@Yam_eye・2018年11月08日 ぼくがデザイン事務所を5人以上に大きくしなかったのは、「変化する自由、やめる自由」を失いたくなかったからなんですよね。スタッフを雇う時にも「3年後もこの会社があるなんて思わないでください」って念押ししてから雇っていました。長期的な視野で考えたいからこそ、変化する自由が重要なのです。フロンティアは定住の先にはない。

スケッチはパナソニックのプロモーション映像のためのイメージボード、2012年。映像制作はWOW(東京・渋谷)
スケッチはパナソニックのプロモーション映像のためのイメージボード、2012年。映像制作はWOW(東京・渋谷)

 30代の頃に、東京大学の客員助教授(今で言う特任准教授、3年の任期付き)就任が決まったとき、「転機だねえ!」と友人に言われて少し違和感を持ったのをよく覚えている。「いやいや、すでに転々でしょ」と答えた。工学部にいながらデザイナーとして企業に拾ってもらい、それも辞めてフリーランスになった私にとっては、この程度の変化は今に始まったことじゃないと思えたのだ。

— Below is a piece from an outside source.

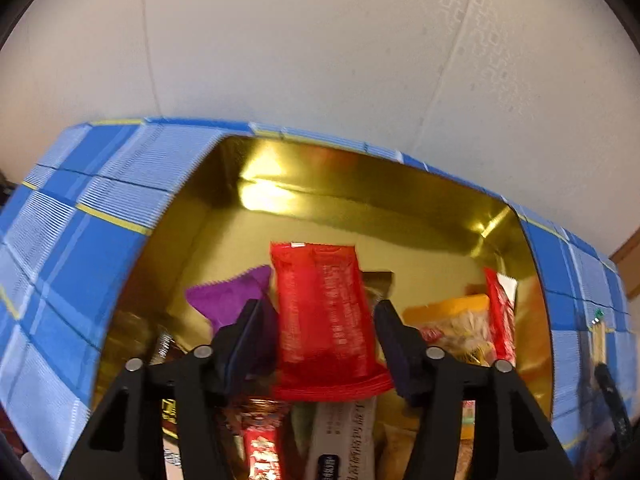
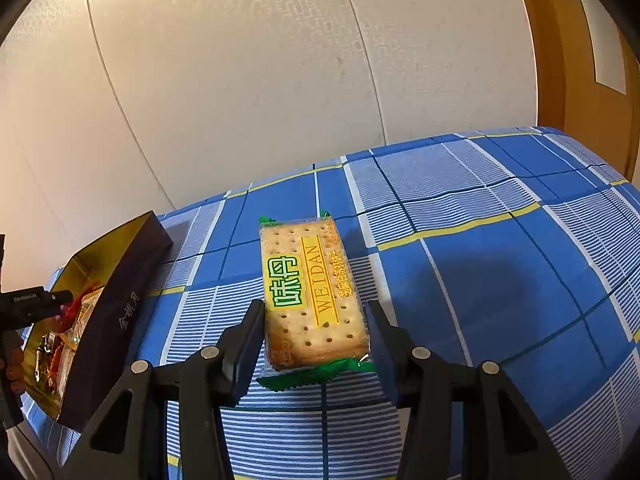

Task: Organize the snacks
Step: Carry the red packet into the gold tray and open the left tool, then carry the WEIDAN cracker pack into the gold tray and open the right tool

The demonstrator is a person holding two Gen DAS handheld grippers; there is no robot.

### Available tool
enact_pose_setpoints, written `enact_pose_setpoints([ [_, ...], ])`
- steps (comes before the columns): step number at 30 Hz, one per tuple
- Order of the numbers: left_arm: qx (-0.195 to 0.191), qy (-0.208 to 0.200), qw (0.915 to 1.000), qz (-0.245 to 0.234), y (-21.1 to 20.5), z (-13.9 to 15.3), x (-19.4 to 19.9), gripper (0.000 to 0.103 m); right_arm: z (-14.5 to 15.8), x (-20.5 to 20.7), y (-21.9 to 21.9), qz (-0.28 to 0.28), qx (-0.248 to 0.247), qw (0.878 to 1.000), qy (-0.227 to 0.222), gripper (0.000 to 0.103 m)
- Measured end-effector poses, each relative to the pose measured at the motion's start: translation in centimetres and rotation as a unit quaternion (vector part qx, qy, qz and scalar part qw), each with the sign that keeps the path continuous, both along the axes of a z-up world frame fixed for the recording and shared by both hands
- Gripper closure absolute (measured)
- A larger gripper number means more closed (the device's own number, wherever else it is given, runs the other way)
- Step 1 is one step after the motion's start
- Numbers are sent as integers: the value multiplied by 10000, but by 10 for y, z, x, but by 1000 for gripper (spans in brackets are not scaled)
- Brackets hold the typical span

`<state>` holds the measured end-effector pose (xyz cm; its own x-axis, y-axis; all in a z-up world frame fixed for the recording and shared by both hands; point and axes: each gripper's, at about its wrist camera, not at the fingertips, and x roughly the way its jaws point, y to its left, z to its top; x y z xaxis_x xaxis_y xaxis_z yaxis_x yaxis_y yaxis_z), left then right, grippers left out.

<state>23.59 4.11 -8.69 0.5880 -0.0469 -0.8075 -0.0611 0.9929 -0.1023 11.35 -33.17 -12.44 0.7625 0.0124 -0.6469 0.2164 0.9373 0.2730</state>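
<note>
In the left wrist view my left gripper is over a gold-lined box of snacks. A red snack packet stands between its fingers, which sit close against its sides. A purple wrapper, an orange bag and a second red packet lie in the box. In the right wrist view my right gripper straddles a Weidan cracker pack with green ends; its fingers sit at both sides of the pack on the cloth.
A blue plaid cloth covers the surface. The dark box with its gold inside stands at the left of the right wrist view, with the left gripper over it. A white wall and a wooden door frame are behind.
</note>
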Motion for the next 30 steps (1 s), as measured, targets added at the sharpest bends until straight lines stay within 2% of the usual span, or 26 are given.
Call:
enact_pose_setpoints([
  [3, 109, -33, 9999, -96, -2, 1, -7, 45, 0, 0, 0, 9, -5, 10000, 5, 52],
  [4, 223, -4, 9996, -145, -4, -1, -8, 54, -1, 0, 1, 12, -6, 10000, 3, 52],
  [5, 298, 13, 9994, -167, -6, -3, -9, 67, 0, 0, 1, 17, -11, 10000, 0, 52],
  [7, 443, 79, 9988, -214, -8, -7, -10, 75, 0, -1, 1, 22, -19, 10000, -12, 52],
  [15, 755, 93, 9970, 142, 6, -10, -6, 76, -1, -1, 0, 61, -14, 10000, 5, 52],
  [18, 486, 100, 9987, 136, 9, -8, -15, 76, 0, -2, 2, 92, -70, 9999, -26, 52],
  [21, 413, 51, 9991, 127, 8, -7, -27, 75, 2, -4, 9, 120, -149, 9998, -105, 52],
  [24, 352, -31, 9994, 46, 2, -5, -43, 69, 5, -6, 18, 198, -252, 9993, -200, 52],
  [28, 381, -179, 9991, -39, -4, 1, -59, 55, 11, -13, 30, 279, -346, 9984, -358, 52],
  [30, 385, -241, 9989, -89, -5, 3, -68, 53, 13, -16, 35, 305, -333, 9982, -407, 52],
])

 そもそも私の仕事は、実に変化に富んだものだった。オフィスビルや列車のような巨大なものから、腕時計やSIMカードのような小さなものまで、サイズ、仕事の期間、作業量なども一桁以上の幅がある。対象もプロダクトに限らず、ユーザビリティーテスト中心のプロジェクトもあれば、ソフトウエア設計や、映像制作、絵本の執筆などもあった。それらをたいてい私と妻と1人、2人のスタッフでこなしてきた。どうしても手に余るときには、その道のプロや企業の協力をプロジェクトごとに依頼した。デザイン事務所をコンパクトに維持したのは、さまざまなプロジェクトに対応するためであり、何をデザインするかを限定したくなかったからである。